Этому Министру приписывают планы самые обширные и самые опасные; подозревают его в том, что под рукою готовит он возвращение несчастного семейства и в честолюбии своем видит себя Регентом Империи при малолетнем Иване. Трудно на сей счет что-либо утверждать наверное; не думаю я, что в его интересах до того дело довести, чтобы Государыню с престола низвергнуть; слишком царствование ее для него благоприятно, чтобы стал он такого желать переворота, ибо сия первая перемена другие может за собою повлечь, кои его же и погубят; однако полагаю я, с другой стороны, что Голштинский дом много может от него зла претерпеть; ненависть, кою к дому сему искони он питает, всем известна; горести, кои причиняет он ежедневно молодому двору, доказательством сего служат, и одна лишь мысль о злопамятстве Великого Князя натурально побуждать его должна всеми мерами возвышению сего принца препятствовать; посему не удивлюсь я, если найдет он способ переменить наследника или, по крайней мере, назначение его затруднить.

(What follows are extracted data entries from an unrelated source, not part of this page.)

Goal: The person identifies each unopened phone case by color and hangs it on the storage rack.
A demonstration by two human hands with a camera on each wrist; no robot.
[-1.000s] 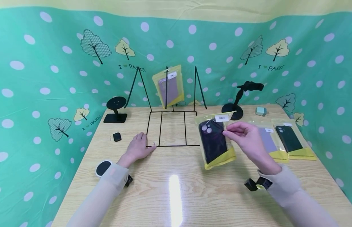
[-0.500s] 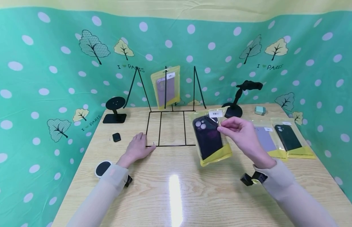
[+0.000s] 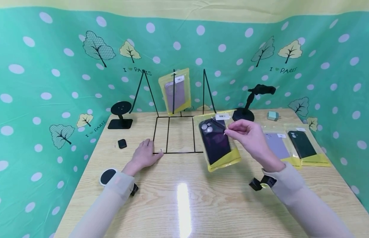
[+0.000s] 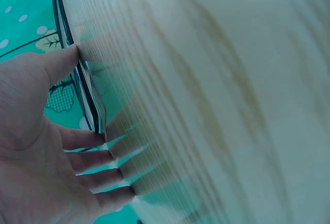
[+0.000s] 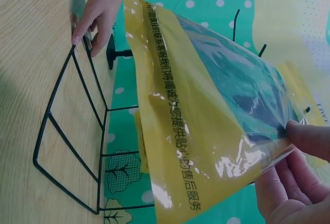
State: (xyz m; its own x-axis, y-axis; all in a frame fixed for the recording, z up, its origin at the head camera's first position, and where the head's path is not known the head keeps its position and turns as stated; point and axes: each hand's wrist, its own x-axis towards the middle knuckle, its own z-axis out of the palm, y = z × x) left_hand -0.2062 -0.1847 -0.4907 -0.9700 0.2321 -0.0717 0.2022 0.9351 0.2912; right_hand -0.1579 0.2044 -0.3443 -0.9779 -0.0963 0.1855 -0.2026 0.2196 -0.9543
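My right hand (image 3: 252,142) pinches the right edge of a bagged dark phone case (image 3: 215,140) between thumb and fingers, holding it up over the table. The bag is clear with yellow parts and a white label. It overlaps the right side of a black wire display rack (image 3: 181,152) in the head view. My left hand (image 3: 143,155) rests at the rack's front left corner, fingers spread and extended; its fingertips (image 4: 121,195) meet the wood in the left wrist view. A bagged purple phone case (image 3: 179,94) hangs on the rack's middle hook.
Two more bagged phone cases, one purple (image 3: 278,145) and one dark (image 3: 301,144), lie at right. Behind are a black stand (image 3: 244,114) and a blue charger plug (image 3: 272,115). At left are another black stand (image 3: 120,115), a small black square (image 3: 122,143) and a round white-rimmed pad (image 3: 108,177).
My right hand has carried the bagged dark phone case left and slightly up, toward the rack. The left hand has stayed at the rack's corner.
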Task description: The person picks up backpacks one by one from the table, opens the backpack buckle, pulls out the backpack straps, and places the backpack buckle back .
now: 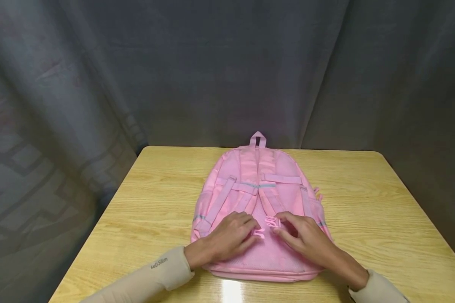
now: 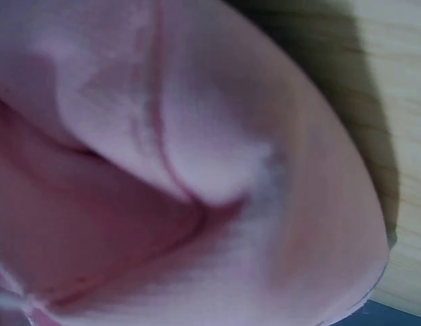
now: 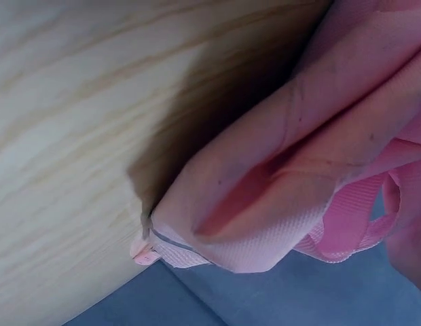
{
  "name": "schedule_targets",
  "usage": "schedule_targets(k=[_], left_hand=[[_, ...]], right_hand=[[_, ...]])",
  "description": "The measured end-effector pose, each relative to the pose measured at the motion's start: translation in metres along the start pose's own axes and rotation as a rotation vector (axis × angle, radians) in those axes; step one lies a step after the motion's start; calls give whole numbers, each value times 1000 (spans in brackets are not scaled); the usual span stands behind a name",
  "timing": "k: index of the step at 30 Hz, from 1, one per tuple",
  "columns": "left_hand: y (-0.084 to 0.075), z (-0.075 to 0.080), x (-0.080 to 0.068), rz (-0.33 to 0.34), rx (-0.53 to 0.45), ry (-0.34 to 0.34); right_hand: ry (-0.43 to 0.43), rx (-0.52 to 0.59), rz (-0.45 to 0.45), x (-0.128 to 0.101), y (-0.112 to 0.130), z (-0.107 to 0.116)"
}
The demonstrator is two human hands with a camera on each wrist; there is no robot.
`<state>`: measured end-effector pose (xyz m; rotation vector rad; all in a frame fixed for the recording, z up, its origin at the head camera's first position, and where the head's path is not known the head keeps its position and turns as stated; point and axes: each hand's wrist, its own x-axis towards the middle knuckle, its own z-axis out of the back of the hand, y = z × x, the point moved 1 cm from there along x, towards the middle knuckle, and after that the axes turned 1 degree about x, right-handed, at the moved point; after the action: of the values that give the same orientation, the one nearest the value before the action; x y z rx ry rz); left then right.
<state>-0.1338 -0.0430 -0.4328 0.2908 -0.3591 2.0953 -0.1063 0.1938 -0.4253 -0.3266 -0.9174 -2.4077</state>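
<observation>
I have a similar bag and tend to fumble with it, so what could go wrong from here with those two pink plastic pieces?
The left piece and right piece are apart and not level, so they might miss if brought together. Both look small in the left hand and right hand, so either might slip. Straps lie across the backpack just beyond the hands, so one could catch.

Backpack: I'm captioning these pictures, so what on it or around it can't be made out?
Head view: the underside of the backpack, hidden against the table.
Head view: part of the left clip, covered by the left hand.
Head view: left sleeve and right sleeve, cut off by the bottom edge.
Left wrist view: fine stitching, blurred.
</observation>
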Motion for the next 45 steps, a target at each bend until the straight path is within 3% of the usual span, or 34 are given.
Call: schedule_targets(k=[16,29,33,37,40,45], left_hand=[[-3,-6,-1,-25,111,80],[-4,-7,-3,-33,95,86],[-3,-2,-2,3,27,51],[0,8,2,85,-79,-2],[2,16,7,185,-240,-20],[2,22,15,374,-599,-8]], right_hand=[[-9,13,42,2,2,-3],[-8,20,66,2,3,-5],[-11,14,63,3,4,-5],[-17,2,80,4,4,-5],[-21,-1,104,5,5,-5],[-29,-17,139,7,9,-6]])
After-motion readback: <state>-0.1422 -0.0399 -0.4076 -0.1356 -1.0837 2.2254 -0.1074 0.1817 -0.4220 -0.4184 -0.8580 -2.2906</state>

Ненависть, кою Великий Князь к Фавориту питает, частые ссоры между Тетушкой и Племянником повод к сему могут подать, и как бы дело ни обернулось, если Императрицы не станет, Их Императорским Высочествам многие будут грозить опасности.
Система, к коей приохотить сумел сей Министр Государыню, столько же ее природным чувствам и первоначальным идеям противоречит, сколько и подлинным интересам страны, и все сие — плод уловок и хитростей Канцлера. Императрица любит разом и удовольствия, и некую воображаемую славу, а потому ничего иного бы не хотела, кроме как жить в мире и добром согласии со своими соседями, и таким образом некоторое влияние на общий ход дел сохранять, ни в малейшей степени в той войне не участвуя, кою главные дворы европейские между собою ведут. Граф Бестужев, к одним дворам страстную питающий любовь, а к другим — ненависть, до той поры не ведал покоя, пока не заставил ее сделать выбор и против воли не втянул в предприятия самые обширные, не заставил на себя принять обязательства самые обременительные, кои могут армию русскую погубить, подданных Ее Величества разорить и с державами, для России наиболее опасными, поссорить. Императрица очень многим Франции была обязана, Канцлер же о сих обязательствах ее заставил забыть. Питала она почтение и дружеское расположение к Вашему Величеству, он внушил ей к Вам холодность и недоверие. Она желала добра шведам и любила Наследного Принца, он же так все устроил, что чувства сии в ненависть и гнев обратились; она ненавидела Венский двор, он же сумел ее в пользу Австрии всецело расположить; она о Торговой Державе[179]
слышать не могла без ужаса, он же, однако, сумел ей субсидии английские и голландские навязать; она обожала Голштинский дом, а датский двор ненавидела, Канцлер же сумел все эти чувства переплавить и к своей обернуть пользе. Такова его система, каковую выстроил он на руинах той, что самой Императрице принадлежала, и каковую изложу я подробнее, описавши нынешнее положение различных дворов европейских относительно России.Венский двор нынче в фаворе. Не так обстояло дело в начале царствования Императрицы; тесный союз, сей двор с Брауншвейгским домом связующий, и причины, кои побуждали его оное семейство поддерживать, не могли не внушить подозрений Государыне, коя свой престол воздвигнула на обломках сего Брауншвейгского правления; интриги австрийские и знаменитое дело маркиза де Ботты сии подозрения лишь укрепили, но стоило Канцлеру взять верх, как от подозрений не осталось следа. Сей Министр, преданный издавна интересам венского двора, имел множество особенных причин, дабы ему желать добра; ненависть к Франции, коя падения его желала, вынудила его интересы венского двора за свои принять, венский же двор, желавший Россию на свою сторону привлечь, не преминул сие благоприятное расположение первого Министра всеми мыслимыми способами подкрепить. Знали в Вене слабые его струны и сумели тем воспользоваться; подарки и щедроты австрийские дружбу сего продажного и алчного человека в короткое время купили. Канцлер австрийцев советами направлял, а они ничего не пожалели, чтобы Императрицу от предубеждений отучить; политика заставила австрийцев на время от природной гордости отказаться, и поскольку потребно было подличать, чтобы тщеславию Императрицы польстить, — не затруднились они в Петербург послать графа Розенберга. Таким образом старую дружбу возобновив, стали австрийцы ее укреплять, дабы против Франции и, главное, против Вашего Величества, в коем видят они опаснейшего из врагов, обратить. Употребляли они лесть самую беззастенчивую, доносы самые ядовитые, намеки самые зловредные, дабы цели своей достигнуть. Переговорщиком послан был генерал Бретлак, дабы великое сие предприятие довершить, в чем и преуспел.